# UPS vs. Surge Protector (47" LCD)



## Cody (Mar 19, 2010)

I'm getting a LG 47sl80 and I want to make sure I get a good surge protector or battery backup if needed. I don't know how powerful I need though. As far as now, the only equipment I will have connected will be the LG 47", Bluray player, DISH satellite box, and Wii.

Will a battery backup be needed, or can I go with a surge protecter around 4000 joule rating?? 

Thanks in advance, Cody


----------



## lcaillo (May 2, 2006)

There is not much point in getting a UPS for LCD sets. You will pay extra for battery backup. You can get all the surge suppression you need for less. Look for the highest amp ratings, highest joule ratings, and make sure that you have protection for all of the signal lines into the system.


----------



## lsiberian (Mar 24, 2009)

I use APC stuff they come with lightning insurance and are very reliable. Remember to always keep surge protectors away from fire hazards since they can ignite in certain situations. 

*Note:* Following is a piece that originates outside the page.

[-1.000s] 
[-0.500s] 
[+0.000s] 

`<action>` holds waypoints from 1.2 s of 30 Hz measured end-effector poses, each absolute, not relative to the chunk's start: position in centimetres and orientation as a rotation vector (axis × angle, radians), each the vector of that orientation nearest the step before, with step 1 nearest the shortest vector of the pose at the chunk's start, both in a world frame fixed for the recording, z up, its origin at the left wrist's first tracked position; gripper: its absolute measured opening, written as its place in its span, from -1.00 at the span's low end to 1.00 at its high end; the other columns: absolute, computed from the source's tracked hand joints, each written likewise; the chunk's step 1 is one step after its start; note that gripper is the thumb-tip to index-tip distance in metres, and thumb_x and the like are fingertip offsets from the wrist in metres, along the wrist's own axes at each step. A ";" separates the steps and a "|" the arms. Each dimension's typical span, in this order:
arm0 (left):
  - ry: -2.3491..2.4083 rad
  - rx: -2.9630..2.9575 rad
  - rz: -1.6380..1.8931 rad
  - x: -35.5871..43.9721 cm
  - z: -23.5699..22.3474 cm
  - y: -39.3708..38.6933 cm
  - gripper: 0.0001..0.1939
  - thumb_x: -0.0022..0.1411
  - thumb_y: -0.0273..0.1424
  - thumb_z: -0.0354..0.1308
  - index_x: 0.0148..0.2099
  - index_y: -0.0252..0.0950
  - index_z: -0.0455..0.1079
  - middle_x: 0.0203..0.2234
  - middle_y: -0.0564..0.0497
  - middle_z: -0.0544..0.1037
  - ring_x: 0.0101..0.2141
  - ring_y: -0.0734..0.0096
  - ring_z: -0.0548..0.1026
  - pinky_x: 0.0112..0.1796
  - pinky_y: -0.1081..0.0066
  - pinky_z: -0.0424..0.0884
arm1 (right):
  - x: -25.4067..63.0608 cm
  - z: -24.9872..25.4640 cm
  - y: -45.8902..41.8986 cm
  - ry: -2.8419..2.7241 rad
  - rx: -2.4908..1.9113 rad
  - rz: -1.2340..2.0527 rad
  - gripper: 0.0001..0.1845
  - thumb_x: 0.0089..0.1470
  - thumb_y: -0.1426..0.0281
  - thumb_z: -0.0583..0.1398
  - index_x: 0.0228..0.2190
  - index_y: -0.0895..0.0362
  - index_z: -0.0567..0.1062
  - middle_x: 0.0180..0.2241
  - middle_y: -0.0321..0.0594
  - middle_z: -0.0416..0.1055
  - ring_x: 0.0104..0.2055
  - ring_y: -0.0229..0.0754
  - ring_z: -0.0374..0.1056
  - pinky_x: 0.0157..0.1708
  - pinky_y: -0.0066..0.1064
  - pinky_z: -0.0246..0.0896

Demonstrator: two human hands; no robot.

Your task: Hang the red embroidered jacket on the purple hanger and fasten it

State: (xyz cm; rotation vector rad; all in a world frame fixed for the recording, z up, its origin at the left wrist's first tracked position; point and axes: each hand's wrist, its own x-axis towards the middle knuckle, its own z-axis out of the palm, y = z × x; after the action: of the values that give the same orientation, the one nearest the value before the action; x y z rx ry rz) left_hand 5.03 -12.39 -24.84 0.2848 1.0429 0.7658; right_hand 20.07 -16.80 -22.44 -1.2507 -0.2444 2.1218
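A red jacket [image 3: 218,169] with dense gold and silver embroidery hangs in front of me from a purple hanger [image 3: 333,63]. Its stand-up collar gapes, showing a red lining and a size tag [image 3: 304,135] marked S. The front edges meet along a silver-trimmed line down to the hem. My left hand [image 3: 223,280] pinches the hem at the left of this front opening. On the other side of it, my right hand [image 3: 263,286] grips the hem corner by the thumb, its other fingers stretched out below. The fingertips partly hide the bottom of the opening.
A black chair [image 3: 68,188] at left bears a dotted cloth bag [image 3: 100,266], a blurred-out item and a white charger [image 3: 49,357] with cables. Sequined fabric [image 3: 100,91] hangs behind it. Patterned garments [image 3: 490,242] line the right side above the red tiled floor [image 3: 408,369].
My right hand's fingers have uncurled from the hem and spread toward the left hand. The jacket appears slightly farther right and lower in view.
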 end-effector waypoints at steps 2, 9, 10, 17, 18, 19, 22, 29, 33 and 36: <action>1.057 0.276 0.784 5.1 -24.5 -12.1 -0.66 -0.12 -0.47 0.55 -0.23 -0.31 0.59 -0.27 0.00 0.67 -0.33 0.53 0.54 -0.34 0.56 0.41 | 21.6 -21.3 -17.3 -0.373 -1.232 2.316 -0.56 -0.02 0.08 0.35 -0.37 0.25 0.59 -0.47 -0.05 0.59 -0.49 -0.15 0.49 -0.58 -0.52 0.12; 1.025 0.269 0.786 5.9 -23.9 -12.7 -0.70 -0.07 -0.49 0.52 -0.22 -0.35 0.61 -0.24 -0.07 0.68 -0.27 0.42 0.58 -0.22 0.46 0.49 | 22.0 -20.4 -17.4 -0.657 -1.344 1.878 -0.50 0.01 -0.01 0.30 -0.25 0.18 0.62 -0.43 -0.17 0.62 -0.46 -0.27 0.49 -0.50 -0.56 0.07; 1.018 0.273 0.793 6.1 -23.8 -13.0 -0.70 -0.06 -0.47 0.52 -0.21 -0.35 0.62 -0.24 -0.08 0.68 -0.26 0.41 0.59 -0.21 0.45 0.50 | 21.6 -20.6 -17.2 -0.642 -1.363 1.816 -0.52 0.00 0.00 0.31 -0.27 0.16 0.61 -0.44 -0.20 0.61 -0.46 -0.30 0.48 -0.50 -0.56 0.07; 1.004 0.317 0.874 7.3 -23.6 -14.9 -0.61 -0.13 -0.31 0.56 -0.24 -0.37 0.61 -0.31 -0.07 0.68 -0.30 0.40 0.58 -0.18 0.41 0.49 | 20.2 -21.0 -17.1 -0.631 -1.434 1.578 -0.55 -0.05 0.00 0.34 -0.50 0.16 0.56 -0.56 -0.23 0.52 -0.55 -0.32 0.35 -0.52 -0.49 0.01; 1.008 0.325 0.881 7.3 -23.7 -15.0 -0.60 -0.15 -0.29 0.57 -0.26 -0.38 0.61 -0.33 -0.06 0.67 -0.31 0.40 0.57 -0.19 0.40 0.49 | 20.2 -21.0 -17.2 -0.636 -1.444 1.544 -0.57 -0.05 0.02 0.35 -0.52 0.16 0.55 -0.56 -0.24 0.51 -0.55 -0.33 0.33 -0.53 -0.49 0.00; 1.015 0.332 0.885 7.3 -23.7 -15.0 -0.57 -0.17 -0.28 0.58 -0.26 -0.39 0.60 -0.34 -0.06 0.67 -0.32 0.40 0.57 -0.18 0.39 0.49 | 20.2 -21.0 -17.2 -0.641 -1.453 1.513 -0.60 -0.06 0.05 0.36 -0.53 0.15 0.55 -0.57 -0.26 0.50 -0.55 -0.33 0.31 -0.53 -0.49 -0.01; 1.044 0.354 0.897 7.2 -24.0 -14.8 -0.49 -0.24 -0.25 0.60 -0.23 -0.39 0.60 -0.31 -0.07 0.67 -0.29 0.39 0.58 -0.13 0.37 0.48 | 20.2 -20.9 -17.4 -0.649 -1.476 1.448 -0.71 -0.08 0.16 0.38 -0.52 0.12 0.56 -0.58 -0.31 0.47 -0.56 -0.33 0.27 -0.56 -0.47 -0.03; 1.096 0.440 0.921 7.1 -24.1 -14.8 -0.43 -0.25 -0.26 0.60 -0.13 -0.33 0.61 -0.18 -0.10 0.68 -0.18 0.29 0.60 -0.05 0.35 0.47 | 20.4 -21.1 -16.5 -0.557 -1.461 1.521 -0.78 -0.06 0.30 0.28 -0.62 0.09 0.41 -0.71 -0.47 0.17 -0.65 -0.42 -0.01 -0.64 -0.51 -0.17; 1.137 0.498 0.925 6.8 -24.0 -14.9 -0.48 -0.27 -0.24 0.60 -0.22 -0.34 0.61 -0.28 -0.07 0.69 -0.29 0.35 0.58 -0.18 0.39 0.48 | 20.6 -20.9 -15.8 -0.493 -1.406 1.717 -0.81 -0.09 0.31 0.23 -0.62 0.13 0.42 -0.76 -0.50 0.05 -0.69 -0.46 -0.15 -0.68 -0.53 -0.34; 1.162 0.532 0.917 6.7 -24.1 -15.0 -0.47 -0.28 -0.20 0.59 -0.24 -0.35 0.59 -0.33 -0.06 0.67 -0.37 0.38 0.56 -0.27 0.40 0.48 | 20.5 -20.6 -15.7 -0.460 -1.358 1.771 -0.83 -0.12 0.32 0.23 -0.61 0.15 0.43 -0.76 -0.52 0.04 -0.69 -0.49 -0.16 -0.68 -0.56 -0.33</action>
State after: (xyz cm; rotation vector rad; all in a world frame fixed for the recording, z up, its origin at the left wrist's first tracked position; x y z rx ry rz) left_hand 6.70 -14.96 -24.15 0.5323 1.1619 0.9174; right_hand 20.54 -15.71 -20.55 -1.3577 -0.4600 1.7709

UPS are very nice since it lets you turn stuff off on your own, but I typically save that for computers/projectors.


----------



## lcaillo (May 2, 2006)

Any surge suppressor these days should be UL1449 rated so if it fails with a dead short it should cut off the current.


----------



## lsiberian (Mar 24, 2009)

lcaillo said:


> Any surge suppressor these days should be UL1449 rated so if it fails with a dead short it should cut off the current.


Yes that helped a lot when that standard was added.


----------



## lcaillo (May 2, 2006)

Above all, make sure that all lines into the home are properly grounded.


----------



## Cody (Mar 19, 2010)

Thanks for the input and suggestions, I bought a Belkin surge protector, like 3900 joules and i think it said 15amp. It has the coax and phone line protection which i know are very important. Ive seen and heard first hand a modem to router to computer get fried through the cable internet... snap snap snap was all i heard!

Thanks again, I think this Belkin should work out good


----------